Довольно легко Гаазу удаётся меня разоружить. Я слушаю увещевания на родном немецком и не шевелюсь с места. Петеру бы гипнозом заниматься — в такие моменты его спокойная, размеренная речь действует на меня как внушительная доза седативного. Но стóит появиться на пороге Ей, как проклятая солонка отходит на второй план, оттеснённая новым, более сильным раздражителем.
Чёртова алкоголичка. Хлещет с самого утра, да ещё прямо из горла. Видно, мало я прессанул Её в пятницу — нужна добавка. Меня снова начинает трясти злобной дрожью. Потому что Она без зазрения совести приложилась к бутылке у меня на глазах. Потому что Ей насрать. На себя, на меня, на мои просьбы, на собственное данное мне слово перестать нажираться в говно. Сделав глоток этого пойла, Она только что напоказ послала это всё к дьяволу.
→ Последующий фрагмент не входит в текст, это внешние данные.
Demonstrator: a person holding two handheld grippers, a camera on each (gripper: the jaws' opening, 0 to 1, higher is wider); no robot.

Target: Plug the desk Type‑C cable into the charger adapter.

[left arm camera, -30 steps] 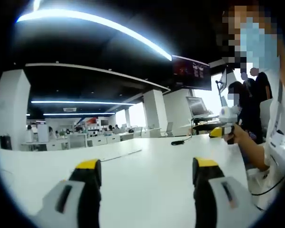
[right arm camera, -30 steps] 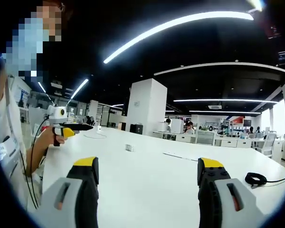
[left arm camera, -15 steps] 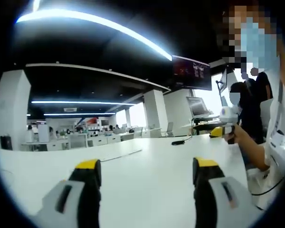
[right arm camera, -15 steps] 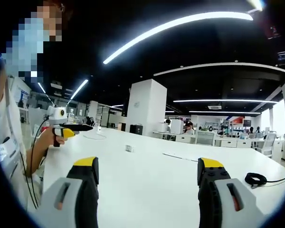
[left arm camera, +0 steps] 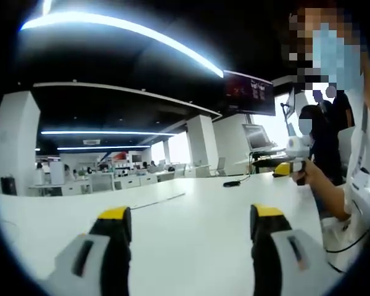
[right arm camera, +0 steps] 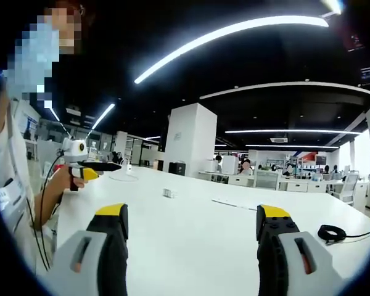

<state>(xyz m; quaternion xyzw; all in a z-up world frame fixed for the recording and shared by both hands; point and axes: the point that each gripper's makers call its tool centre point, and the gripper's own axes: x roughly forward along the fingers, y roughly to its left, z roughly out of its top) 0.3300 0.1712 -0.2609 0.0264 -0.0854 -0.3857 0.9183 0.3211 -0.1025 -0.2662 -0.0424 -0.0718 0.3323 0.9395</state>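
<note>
Cable point(left arm camera: 230, 184), a dark coil, lay far across the white desk point(left arm camera: 191, 228) in the left gripper view, beyond the left gripper point(left arm camera: 188, 225), whose jaws stood wide apart and empty; the right gripper point(left arm camera: 291, 168) hung over the desk's far edge. In the right gripper view the coiled cable point(right arm camera: 332, 232) lay on the desk point(right arm camera: 185, 228) just beside the wide, empty right gripper point(right arm camera: 191, 225), a small white adapter-like block point(right arm camera: 168, 192) farther off

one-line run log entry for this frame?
phase: pre-grasp | left gripper: open, empty | right gripper: open, empty | black cable: coiled on white desk | small white block: untouched
</note>
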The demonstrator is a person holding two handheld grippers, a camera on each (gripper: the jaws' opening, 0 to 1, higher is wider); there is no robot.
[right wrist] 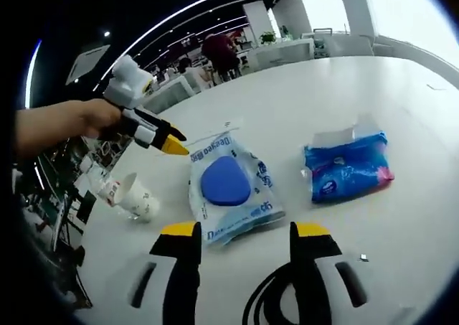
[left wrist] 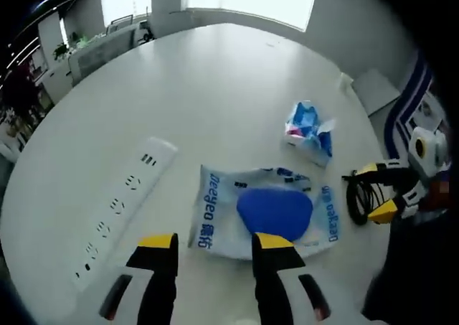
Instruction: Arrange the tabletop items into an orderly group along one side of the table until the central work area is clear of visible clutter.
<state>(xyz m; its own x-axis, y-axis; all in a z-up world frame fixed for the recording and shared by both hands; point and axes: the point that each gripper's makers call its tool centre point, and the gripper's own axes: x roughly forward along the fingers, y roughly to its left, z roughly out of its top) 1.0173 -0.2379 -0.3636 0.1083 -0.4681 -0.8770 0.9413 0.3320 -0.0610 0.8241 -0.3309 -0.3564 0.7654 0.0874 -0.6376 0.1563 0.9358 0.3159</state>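
Left gripper (left wrist: 214,242), jaws parted, bottom centre over round white worktop (left wrist: 215,81). Just beyond: clear plastic packet with blue pad (left wrist: 267,212); white power strip (left wrist: 118,206) lower left; blue tissue pack (left wrist: 308,129) farther, upper right. Right gripper (right wrist: 245,230) likewise released, black coiled cable (right wrist: 269,300) between jaws; tipped paper cup (right wrist: 135,196) left.

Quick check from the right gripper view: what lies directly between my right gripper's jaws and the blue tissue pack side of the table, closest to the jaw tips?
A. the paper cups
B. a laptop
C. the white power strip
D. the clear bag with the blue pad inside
D: the clear bag with the blue pad lies just beyond the open tips of the right gripper.
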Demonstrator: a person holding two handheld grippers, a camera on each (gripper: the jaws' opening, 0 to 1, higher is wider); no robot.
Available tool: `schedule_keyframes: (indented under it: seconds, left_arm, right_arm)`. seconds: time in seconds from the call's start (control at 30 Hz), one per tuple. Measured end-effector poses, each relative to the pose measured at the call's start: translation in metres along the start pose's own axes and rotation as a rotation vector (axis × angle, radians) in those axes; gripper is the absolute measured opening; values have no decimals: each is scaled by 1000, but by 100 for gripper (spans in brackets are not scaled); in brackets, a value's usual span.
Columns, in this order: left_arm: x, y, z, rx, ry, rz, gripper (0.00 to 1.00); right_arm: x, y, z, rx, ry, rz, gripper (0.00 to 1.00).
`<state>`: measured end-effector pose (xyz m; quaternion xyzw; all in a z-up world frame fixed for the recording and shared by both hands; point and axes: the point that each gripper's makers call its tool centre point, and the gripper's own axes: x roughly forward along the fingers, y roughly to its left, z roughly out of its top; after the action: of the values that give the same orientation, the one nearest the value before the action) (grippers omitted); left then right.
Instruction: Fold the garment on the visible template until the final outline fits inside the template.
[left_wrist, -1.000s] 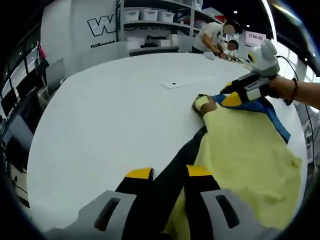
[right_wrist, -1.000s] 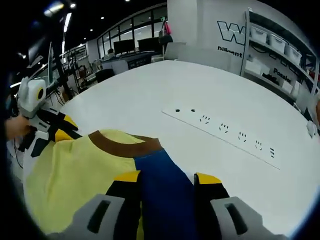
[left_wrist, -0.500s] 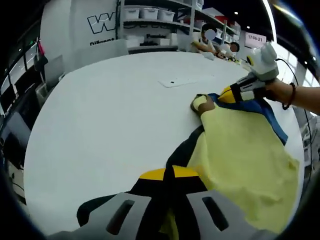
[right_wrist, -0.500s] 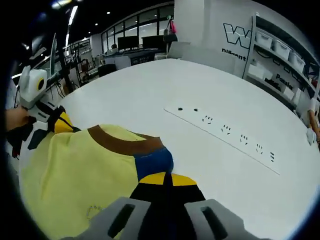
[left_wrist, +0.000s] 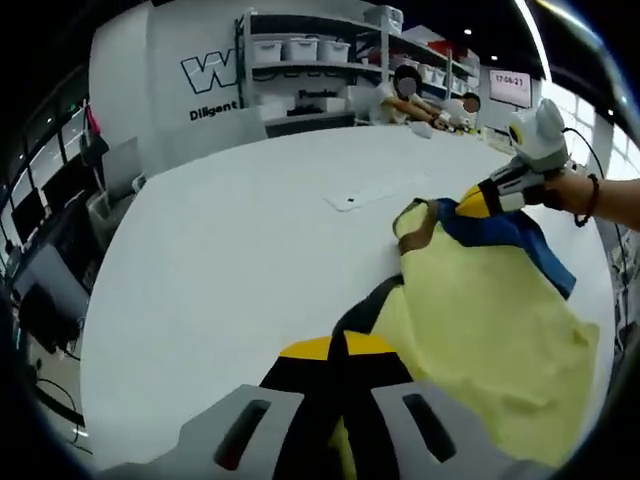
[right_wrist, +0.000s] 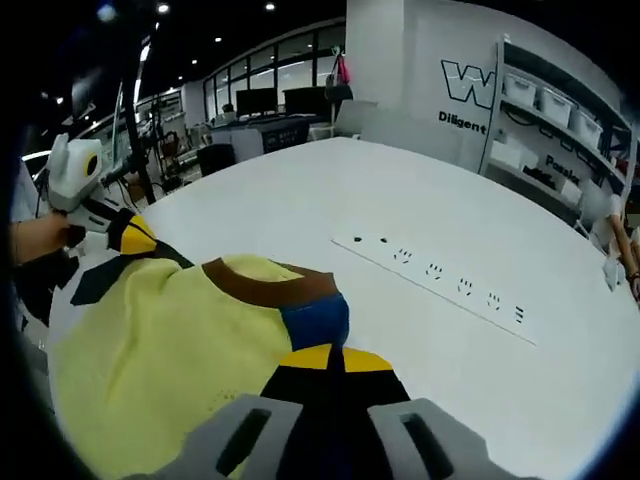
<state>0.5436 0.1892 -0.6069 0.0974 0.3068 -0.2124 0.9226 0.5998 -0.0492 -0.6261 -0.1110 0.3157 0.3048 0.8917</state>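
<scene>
Both hand-held grippers (left_wrist: 338, 347) (right_wrist: 335, 358) pinch shirt (left_wrist: 480, 300); pinched cloth hidden btwn jaws.

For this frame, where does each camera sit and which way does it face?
Left gripper view: rides the left gripper, looking along its shut fingers across the yellow garment with blue sleeve and brown collar toward the shelves; the right gripper and the person's hand enter from the right.
Right gripper view: rides the right gripper, shut on the blue sleeve, facing the long white strip with black marks; the left gripper shows at left.
Shared: the garment, the white round table, both grippers.
</scene>
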Motion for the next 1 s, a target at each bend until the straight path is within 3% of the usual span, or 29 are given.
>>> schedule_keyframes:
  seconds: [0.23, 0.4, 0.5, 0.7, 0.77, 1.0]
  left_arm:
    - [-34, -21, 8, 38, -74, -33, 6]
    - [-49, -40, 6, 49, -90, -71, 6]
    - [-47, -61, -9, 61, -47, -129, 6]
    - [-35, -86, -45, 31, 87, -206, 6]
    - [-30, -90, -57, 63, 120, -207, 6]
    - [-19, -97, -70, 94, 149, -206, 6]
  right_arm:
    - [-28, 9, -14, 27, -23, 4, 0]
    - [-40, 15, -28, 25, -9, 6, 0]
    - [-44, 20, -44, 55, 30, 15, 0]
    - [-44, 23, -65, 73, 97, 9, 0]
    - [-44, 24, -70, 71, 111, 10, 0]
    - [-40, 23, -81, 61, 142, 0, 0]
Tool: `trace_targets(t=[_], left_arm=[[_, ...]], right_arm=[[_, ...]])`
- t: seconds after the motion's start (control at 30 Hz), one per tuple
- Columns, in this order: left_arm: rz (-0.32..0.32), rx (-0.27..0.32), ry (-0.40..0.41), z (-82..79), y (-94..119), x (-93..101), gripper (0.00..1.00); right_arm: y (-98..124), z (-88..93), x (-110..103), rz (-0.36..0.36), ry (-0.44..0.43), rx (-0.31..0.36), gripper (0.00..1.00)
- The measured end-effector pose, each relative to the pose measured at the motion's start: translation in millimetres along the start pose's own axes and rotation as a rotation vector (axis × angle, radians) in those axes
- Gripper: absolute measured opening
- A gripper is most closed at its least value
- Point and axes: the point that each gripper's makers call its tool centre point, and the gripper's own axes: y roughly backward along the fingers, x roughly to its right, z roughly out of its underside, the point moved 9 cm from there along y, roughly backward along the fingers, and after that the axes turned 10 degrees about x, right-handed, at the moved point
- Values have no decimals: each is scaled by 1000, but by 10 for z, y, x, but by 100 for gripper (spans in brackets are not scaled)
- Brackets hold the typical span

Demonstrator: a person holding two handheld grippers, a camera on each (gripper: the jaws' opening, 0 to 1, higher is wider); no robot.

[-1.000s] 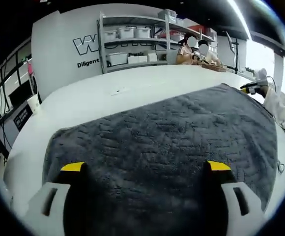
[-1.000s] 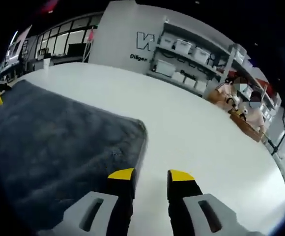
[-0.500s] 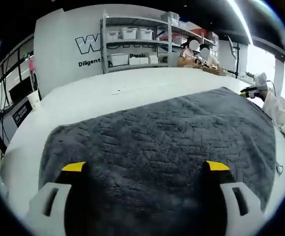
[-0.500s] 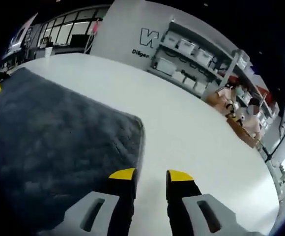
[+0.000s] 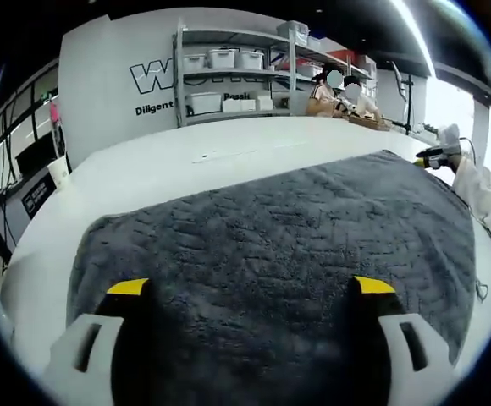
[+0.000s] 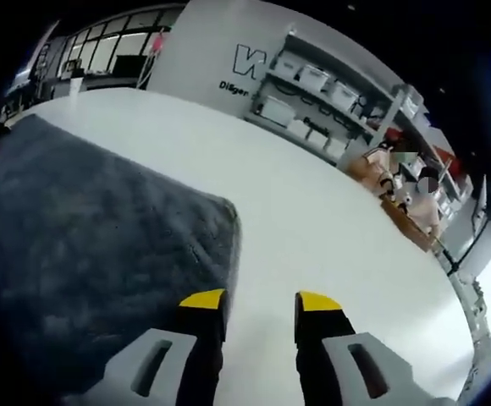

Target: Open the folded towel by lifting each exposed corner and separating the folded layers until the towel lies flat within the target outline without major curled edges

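Grey towel [image 5: 271,245] spread on a white table [image 5: 169,165], a gripper at each side

In the left gripper view the left gripper [image 5: 250,288] hangs over the near part of the towel, its yellow-tipped jaws spread wide with nothing between them; the right gripper [image 5: 432,155] peeks in at the towel's far right edge. In the right gripper view the right gripper [image 6: 258,299] sits just off the towel's edge [image 6: 228,254] above bare table, jaws a little apart and holding nothing, the towel's corner lying flat ahead. Shelves [image 5: 228,72] with bins stand behind, and people [image 5: 334,89] sit at the table's far end
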Motion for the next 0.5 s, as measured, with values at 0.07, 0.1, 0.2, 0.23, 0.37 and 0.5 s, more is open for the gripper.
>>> trace_targets(t=[0.07,0.1,0.2,0.23,0.37,0.5], left_arm=[[0,0,0,0,0,1,95],[1,2,-4,-2,-1,2,95],[7,6,-16,-9,5,14,95],[12,8,-25,-15,6,20,94],[63,56,-20,-99,46,84,97],[93,116,17,-181,137,142,97]], right_arm=[[26,-23,12,8,-1,1,31],[47,-42,24,13,-8,8,32],[137,-110,24,9,-48,58,32],[165,-127,24,-1,-55,72,31],[309,-158,1,-72,-124,137,32],[470,-112,33,-116,-148,162,32]])
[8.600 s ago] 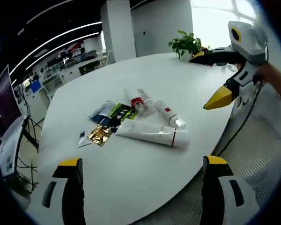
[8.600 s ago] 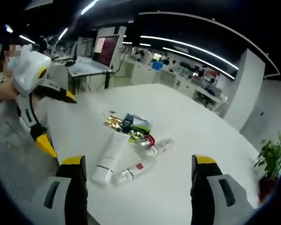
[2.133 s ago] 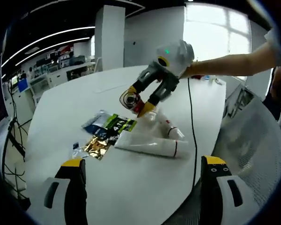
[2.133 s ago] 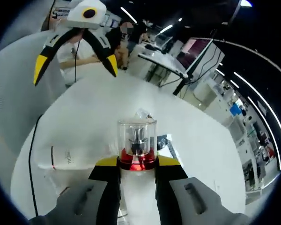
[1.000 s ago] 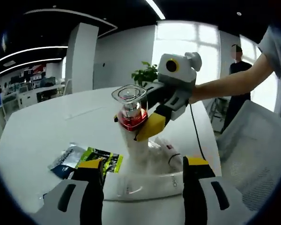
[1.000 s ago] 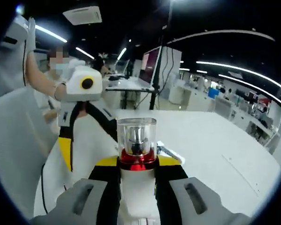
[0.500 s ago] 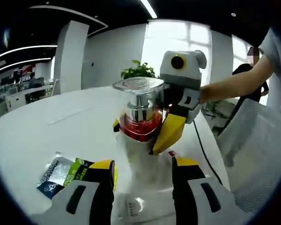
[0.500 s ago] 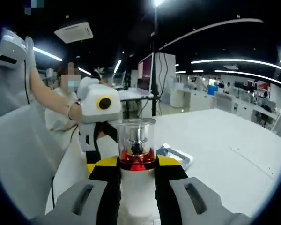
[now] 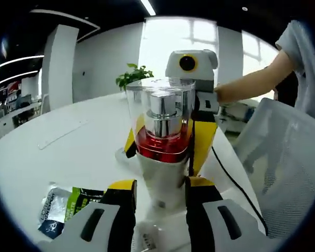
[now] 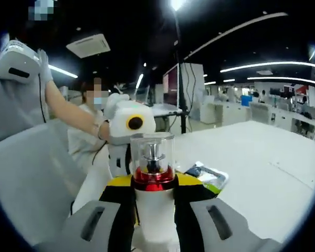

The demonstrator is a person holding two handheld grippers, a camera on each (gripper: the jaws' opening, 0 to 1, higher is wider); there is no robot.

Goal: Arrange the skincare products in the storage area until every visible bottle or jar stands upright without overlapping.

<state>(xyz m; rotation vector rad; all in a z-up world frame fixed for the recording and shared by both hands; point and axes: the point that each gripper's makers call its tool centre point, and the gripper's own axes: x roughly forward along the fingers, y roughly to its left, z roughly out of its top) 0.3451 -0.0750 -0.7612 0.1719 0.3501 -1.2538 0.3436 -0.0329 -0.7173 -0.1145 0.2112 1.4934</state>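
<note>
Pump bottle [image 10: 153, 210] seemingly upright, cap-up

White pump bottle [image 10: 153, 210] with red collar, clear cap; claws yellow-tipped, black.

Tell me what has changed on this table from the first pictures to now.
The right tongs picked the clear-capped pump bottle out of the pile where it lay, and now hold it upright by its neck. The left tongs, once wide open and far back, have closed in around the bottle's lower body; whether they grip it is unclear. The sachets and the white tube stayed lying on the table.
</note>
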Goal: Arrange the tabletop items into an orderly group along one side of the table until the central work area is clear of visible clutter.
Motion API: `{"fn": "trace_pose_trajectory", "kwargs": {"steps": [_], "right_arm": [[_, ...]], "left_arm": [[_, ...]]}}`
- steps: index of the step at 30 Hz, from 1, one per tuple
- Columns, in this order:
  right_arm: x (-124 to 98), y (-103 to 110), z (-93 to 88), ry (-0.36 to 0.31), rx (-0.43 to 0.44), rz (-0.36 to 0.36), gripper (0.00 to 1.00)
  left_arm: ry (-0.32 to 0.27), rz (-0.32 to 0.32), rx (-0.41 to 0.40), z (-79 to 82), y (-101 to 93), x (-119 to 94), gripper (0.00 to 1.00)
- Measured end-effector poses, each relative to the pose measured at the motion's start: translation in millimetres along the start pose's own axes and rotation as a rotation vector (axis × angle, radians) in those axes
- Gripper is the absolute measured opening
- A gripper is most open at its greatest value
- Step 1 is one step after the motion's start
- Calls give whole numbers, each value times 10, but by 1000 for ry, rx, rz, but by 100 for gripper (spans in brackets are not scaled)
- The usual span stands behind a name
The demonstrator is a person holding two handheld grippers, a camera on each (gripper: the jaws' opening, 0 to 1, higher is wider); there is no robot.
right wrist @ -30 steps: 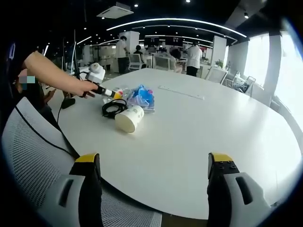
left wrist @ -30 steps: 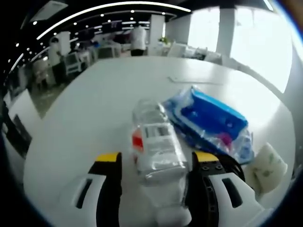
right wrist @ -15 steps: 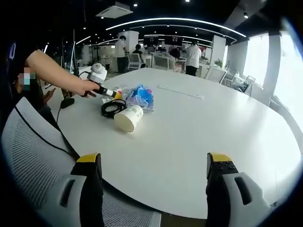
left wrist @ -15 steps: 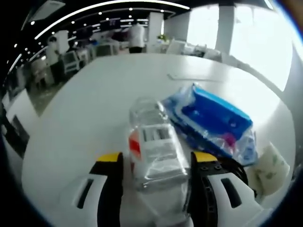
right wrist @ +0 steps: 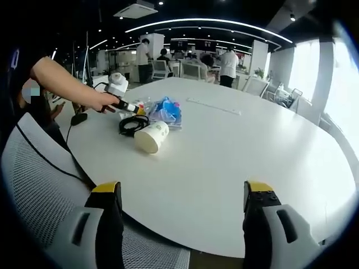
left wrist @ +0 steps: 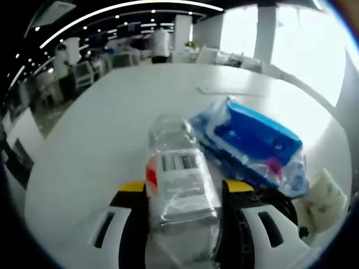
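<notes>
left gripper is down over the clear plastic bottle, and the bottle lies right between my two yellow-tipped jaws. the jaws look pressed to its sides, but i cannot tell from this view whether they are truly clamped or just bracketing it. the bottle's long axis runs straight away from me, in line with the jaws, with the label and its red patch facing up. so the next pull or push should go along that same line, i judge, or the bottle may roll out sideways.

just to the right of the bottle, touching or nearly so, is the blue plastic pack, lying at a slant. beyond it, at the right edge, there is a paper cup on its side, and a bit of black cable shows by my right jaw.

right gripper is wide open, holding nothing, hovering at the near edge of the white table. from there i see the whole cluster well away to the left: the paper cup, the black cable coil and the blue pack all bunched near one rim, with a hand bringing the left gripper in on them. the middle of the table looks bare to me, so the left gripper is clearly the nearer one.
</notes>
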State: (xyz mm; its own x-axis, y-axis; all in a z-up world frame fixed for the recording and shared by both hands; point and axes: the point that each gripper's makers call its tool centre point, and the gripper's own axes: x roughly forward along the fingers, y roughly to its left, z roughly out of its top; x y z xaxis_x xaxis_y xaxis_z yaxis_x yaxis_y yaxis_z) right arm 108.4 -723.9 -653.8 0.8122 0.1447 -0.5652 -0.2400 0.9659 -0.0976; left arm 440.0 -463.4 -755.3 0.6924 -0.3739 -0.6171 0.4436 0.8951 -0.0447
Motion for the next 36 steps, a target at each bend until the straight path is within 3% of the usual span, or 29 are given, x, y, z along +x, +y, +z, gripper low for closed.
{"fn": "trace_pose_trajectory", "kwargs": {"steps": [17, 23, 28, 36], "right_arm": [[7, -120, 3, 0, -2, -4, 89], [7, -122, 8, -3, -4, -4, 89], [17, -138, 34, -12, -2, -5, 89], [31, -155, 47, -17, -1, -5, 89]], "left_arm": [[48, 35, 28, 28, -63, 54, 45], [41, 47, 34, 19, -19, 21, 44], [40, 45, 100, 55, 23, 6, 43], [52, 27, 94, 59, 103, -70, 41]]}}
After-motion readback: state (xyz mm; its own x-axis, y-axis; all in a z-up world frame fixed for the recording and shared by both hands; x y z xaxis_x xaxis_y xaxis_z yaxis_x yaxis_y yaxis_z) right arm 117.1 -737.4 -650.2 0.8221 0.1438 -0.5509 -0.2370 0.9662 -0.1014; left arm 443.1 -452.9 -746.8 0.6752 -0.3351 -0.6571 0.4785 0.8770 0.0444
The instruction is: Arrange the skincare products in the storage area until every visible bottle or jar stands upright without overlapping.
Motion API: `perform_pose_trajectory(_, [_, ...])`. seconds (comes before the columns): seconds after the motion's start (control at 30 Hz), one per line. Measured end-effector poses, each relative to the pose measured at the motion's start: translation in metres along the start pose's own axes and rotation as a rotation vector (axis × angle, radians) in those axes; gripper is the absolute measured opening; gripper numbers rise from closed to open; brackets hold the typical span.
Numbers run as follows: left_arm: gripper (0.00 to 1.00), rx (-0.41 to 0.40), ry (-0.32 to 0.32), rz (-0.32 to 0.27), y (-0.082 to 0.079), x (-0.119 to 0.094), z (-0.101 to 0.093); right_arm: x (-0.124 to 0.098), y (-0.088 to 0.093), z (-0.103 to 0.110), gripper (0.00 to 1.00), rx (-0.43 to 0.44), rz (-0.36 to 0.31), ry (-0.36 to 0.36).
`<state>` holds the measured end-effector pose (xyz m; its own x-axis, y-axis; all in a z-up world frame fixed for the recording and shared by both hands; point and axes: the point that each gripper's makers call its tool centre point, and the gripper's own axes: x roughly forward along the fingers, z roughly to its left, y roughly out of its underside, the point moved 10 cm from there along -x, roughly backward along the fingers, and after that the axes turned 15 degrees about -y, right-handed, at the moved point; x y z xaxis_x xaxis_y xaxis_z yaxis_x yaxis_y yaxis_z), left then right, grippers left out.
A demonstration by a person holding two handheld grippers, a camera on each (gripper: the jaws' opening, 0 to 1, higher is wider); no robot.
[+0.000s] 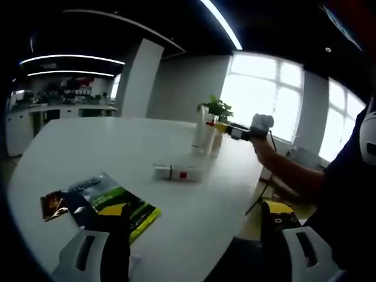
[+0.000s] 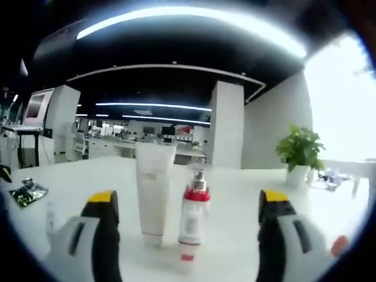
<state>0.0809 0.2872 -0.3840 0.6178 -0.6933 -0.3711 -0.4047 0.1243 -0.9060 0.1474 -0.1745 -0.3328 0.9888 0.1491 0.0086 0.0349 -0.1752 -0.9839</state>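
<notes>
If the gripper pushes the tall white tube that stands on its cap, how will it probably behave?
The white tube is tall and stands on a narrow cap, so a push near its top would probably tip it. It stands close beside the red-collared pump bottle, so it may knock that over. Its body looks like soft plastic and may dent under the jaws.

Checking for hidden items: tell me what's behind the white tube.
Behind the white tube: bare white table and distant office desks. The red-collared pump bottle stands beside it. Anything directly behind the tube is covered.

Upright tube [image 2: 154, 191] beside pump bottle [image 2: 194, 208]
</notes>
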Motion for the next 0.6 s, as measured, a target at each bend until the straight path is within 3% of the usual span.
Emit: perform_pose_trajectory(0.6, [0.94, -0.005, -0.006, -0.005, 0.002, 0.000, 0.004, 0.002, -0.024, 0.007, 0.96, -0.116, 0.044, -0.086])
Показала мне фак по сути.
Гааз перехватывает инициативу в тот момент, когда я уже готов ринуться на Неё, отобрать бутылку и к херам разбить вдребезги. Две ложки — он серьёзно? Да Она только что уже опрокинула две рюмки как минимум! Какого лешего, Гааз?! Вздумал играть в толерантность там, где надо жёстко запрещать— на что он надеется, чего хочет добиться? Я уже проходил эту историю и знаю наверняка: единственный рецепт при любой зависимости — никаких поблажек и послаблений.
Помнится, в моём случае Петер так и делал. В памяти не хранится ни одного эпизода, когда бы он мог вот так же посоветовать что-то наподобие: «С утра можно только 0,5 грамма интраназально, и непременно натурального опиата. Синтетик внутривенно не рекомендую — собъёшь эффект». Петер всегда был непоколебим — эта-то его непримиримость и спасла меня от ямы. Так что же сподвигло его теперь сменить кнут на пряник? Неужели дело только в степени знакомства?
К счастью я такими ограничениями не связан. С Ней мы знаем друг друга довольно давно, чтобы я чувствовал себя вправе сказать безо всяких церемоний:
— Ну и что это такое?
И сказать тоном, не допускающим двусмысленной трактовки. Я зол. Чёртова алкоголичка!